Video footage showed a devastated building with black smoke pouring out of it and rescue workers looking on. What appeared to be a body lay covered on the road nearby.

Ukrainian President Volodymyr Zelenskiy condemned the attack as a crime against humanity.

Moscow has dismissed allegations that its soldiers have committed war crimes and denies deliberately targeting civilians although it has bombarded cities across Ukraine since invading 15 months ago.

After Ukrainian forces pushed back Russia's initial onslaught the battle lines have shifted little since last fall. A highly-anticipated Ukrainian spring offence has yet to materialize, despite an influx of NATO-supplied weaponry.

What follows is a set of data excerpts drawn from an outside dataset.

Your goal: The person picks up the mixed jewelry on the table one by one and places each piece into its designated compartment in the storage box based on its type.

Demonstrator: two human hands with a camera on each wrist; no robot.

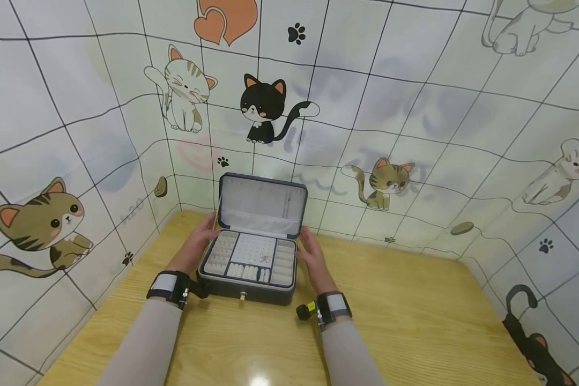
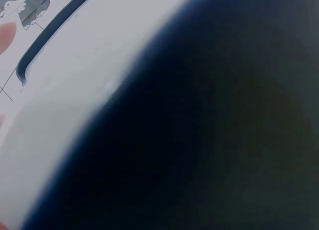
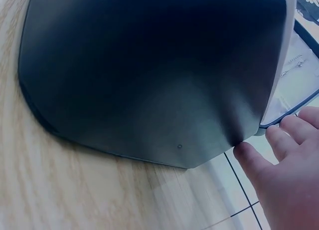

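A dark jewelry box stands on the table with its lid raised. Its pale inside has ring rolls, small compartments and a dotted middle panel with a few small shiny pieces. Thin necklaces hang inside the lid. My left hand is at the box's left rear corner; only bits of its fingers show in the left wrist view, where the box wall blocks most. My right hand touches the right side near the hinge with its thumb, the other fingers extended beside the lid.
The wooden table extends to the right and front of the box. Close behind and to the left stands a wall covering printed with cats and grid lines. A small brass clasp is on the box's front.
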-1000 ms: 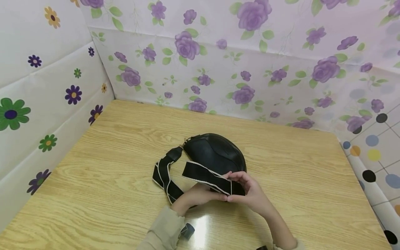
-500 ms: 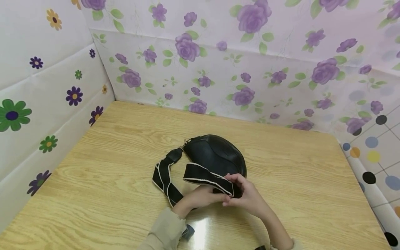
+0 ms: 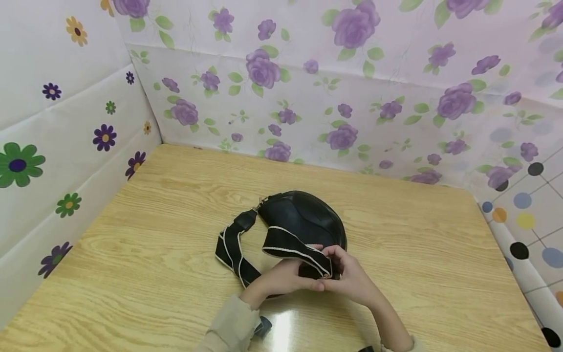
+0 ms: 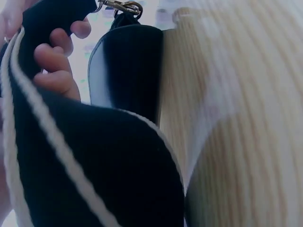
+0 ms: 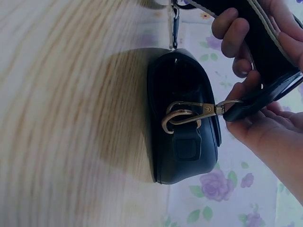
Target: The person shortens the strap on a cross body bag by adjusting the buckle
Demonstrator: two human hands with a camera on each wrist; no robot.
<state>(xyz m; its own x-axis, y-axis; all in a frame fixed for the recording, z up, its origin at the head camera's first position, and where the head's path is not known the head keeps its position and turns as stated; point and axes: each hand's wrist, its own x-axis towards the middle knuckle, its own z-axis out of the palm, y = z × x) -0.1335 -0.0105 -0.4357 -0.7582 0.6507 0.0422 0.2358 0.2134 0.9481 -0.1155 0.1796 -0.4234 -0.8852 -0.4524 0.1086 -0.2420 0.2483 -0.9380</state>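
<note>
A black half-moon crossbody bag lies on the table, its wide black strap with cream edges looping out to the left and back over its front. My left hand holds the strap from the near left side. Opposite it, my right hand grips the strap's leather end near the bag's right corner, with both thumbs close together. In the right wrist view, a gold snap hook on that end is linked through a gold ring on the bag's side tab. The strap partly hides the left fingers.
The wood-grain table extends around the bag. Flower-print sheets stand behind and to the left, a dotted sheet to the right. A small dark object shows beside the left sleeve.
The raised fold of strap has shifted slightly right and turned in the hands. My right fingers have moved a little lower along it. The bag stays in place.
</note>
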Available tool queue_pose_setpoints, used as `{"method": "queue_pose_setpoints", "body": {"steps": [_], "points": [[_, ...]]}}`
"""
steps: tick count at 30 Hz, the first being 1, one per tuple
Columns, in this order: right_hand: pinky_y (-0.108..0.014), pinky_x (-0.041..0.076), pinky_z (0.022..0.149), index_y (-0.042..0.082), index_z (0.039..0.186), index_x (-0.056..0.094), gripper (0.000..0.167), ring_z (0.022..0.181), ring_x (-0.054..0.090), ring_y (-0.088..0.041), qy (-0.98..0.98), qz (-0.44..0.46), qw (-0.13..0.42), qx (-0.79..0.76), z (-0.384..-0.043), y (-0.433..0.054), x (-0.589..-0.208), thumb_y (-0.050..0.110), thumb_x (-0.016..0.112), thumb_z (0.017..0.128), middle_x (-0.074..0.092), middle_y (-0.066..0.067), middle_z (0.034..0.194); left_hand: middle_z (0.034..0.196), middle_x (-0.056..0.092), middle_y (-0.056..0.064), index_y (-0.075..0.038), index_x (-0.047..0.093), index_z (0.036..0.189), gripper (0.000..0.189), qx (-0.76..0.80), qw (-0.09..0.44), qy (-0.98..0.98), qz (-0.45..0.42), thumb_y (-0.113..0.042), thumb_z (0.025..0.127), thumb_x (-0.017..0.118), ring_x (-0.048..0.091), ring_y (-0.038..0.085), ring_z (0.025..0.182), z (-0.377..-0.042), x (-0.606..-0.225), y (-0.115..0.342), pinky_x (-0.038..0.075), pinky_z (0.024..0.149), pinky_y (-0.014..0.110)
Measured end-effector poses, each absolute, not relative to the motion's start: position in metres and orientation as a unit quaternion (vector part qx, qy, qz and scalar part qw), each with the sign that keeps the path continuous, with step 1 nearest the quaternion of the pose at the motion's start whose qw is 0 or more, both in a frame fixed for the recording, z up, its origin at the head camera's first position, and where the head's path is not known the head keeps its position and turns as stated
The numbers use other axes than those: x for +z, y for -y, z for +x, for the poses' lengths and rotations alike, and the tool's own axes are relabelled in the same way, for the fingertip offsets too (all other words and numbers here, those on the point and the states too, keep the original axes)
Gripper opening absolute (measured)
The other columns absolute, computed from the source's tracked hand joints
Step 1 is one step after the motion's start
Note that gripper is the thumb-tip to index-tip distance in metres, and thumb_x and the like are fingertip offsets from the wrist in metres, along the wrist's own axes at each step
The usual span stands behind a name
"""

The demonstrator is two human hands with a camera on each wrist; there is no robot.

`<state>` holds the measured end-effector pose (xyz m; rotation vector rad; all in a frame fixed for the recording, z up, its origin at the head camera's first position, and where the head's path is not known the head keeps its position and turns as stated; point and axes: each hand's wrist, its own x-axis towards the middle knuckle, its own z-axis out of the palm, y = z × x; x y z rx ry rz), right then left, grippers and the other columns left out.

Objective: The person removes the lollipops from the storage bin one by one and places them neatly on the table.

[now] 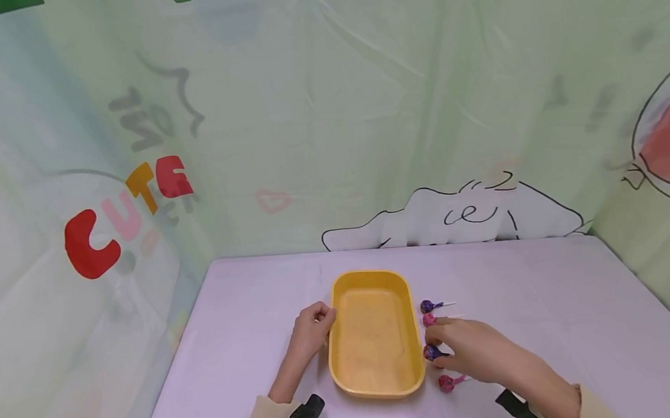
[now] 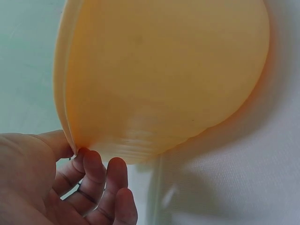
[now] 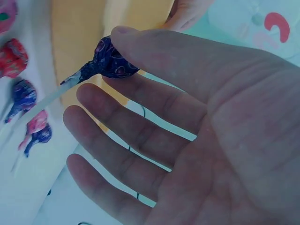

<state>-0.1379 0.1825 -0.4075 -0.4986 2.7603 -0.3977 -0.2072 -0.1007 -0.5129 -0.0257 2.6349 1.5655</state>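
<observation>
A yellow plastic tray [image 1: 374,340] lies on the table, its inside bare. At its left side, my left hand [image 1: 312,331] pinches the rim between thumb and index finger; the left wrist view shows the other fingers loosely bent under the edge. Over the tray's right edge, my right hand [image 1: 478,350] pinches a dark-blue wrapped lollipop [image 3: 112,61] by its head, thumb against index finger. Its white stick [image 3: 42,105] points away from the palm, and the remaining fingers are spread beneath.
More lollipops lie in a column along the tray's right side: a blue one [image 1: 426,306] farthest off, a pink one [image 1: 429,320] behind my right hand, a red-pink one [image 1: 446,383] nearest. A pale cloth covers the table [image 1: 248,318]; a printed curtain [image 1: 302,118] hangs behind.
</observation>
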Motion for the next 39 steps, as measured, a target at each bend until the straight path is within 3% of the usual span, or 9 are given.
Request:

At a meeting of European allies on Friday, German Chancellor Olaf Scholz said Russia must be defeated.

"And it is absolutely clear that it could be not a frozen conflict. So if Russia is just thinking that it could succeed with its robbery of land of Ukraine, it will not succeed with this idea and attempt. And this is because and this is why we are supporting Ukraine as long as it is necessary. Russia must withdraw troops, and this is the basis for peace."

In Kyiv, U.S. Republican Senator Lindsey Graham sat down with the Ukrainian leader on Friday and pledged American support for his country.

"There can be no forgiving and forgetting when it comes to (Russian President Vladimir) Putin's war crimes. There can be no backing off of helping Ukraine. Because if we fail here, there goes Taiwan."

He later told reporters that Russian President Vladimir Putin could not be forgiven what he called "industrial-level war crimes" against the Ukrainian people, and said if Washington were to cut off aid to Kyiv, China would see it as a license to seize Taiwan.

"The best way to protect Taiwan and world order is for Putin to lose. And if you don't get that, I think you're missing a lot."

And Kyiv raised a new alarm on Friday: that Russia was planning to trigger a radiation leak at a nuclear station controlled by Moscow's forces.

The Ukrainian defence ministry's intelligence directorate said Russia would soon shell the Zaporizhzhia power plant. The directorate statement, posted on Telegram, did not provide any proof.